## DATASET SECTION
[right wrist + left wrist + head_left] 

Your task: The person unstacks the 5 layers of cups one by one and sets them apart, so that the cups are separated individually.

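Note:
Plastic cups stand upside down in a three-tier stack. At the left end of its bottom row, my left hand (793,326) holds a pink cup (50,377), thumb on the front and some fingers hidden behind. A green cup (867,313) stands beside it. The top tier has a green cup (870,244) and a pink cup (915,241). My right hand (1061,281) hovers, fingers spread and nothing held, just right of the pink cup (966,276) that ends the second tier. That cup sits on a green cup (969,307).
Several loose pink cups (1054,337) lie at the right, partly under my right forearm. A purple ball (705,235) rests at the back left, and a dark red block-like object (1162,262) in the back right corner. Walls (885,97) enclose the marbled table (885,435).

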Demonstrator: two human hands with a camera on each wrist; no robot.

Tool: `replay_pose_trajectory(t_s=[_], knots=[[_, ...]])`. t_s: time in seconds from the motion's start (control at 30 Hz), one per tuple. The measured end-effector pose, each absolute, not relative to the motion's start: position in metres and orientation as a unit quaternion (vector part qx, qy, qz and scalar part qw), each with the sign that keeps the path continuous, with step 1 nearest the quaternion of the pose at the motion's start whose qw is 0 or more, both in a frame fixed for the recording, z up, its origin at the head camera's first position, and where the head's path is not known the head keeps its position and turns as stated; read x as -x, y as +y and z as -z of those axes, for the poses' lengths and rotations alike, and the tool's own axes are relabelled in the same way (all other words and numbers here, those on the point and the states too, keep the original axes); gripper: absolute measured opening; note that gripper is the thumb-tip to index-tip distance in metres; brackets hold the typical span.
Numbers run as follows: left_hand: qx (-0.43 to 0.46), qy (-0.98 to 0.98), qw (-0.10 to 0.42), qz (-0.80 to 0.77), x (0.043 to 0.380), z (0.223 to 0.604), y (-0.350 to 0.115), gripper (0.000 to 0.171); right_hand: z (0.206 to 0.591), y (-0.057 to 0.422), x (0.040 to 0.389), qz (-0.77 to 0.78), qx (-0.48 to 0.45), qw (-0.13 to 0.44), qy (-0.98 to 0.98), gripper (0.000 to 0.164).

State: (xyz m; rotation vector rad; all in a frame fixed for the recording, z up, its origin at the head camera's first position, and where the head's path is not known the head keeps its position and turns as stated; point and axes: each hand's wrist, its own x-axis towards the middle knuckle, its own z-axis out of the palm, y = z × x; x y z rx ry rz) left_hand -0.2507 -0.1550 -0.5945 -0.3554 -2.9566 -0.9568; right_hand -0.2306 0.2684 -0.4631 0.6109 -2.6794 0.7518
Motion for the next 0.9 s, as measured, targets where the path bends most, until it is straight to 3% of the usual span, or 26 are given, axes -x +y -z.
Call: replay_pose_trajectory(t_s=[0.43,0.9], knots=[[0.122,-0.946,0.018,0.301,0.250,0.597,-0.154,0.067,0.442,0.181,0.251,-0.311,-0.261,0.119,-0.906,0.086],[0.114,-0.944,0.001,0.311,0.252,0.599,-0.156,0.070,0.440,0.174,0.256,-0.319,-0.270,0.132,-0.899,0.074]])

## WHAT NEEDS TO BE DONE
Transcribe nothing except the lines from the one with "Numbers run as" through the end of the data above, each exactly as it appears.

## YOUR RESPONSE
Numbers run as follows: left_hand: qx (-0.43 to 0.46), qy (-0.98 to 0.98), qw (-0.10 to 0.42), qz (-0.80 to 0.77), x (0.043 to 0.380), z (0.223 to 0.604), y (-0.350 to 0.115), gripper (0.000 to 0.171); right_hand: z (0.206 to 0.591), y (-0.057 to 0.422), x (0.040 to 0.389), qz (-0.77 to 0.78), qx (-0.48 to 0.45), qw (-0.13 to 0.44), qy (-0.98 to 0.98), gripper (0.000 to 0.164).

State: (xyz m; rotation vector rad; all in a frame fixed for the recording, z up, its origin at the head camera's first position, and where the head's path is not known the head keeps its position and turns as stated; point and axes: each hand's wrist, its own x-axis towards the middle knuckle, its own z-axis out of the palm, y = z × x; x y z rx ry rz) left_hand -0.2507 -0.1550 -0.5945 -0.3554 -2.9566 -0.9568; right_hand -0.2306 0.2684 -0.4631 0.6109 -2.6794 0.7518
Motion for the next 0.9 s, as measured, targets where the path bends most, until it is straight to 3% of the usual span, or 26 are given, axes -x +y -z.
Call: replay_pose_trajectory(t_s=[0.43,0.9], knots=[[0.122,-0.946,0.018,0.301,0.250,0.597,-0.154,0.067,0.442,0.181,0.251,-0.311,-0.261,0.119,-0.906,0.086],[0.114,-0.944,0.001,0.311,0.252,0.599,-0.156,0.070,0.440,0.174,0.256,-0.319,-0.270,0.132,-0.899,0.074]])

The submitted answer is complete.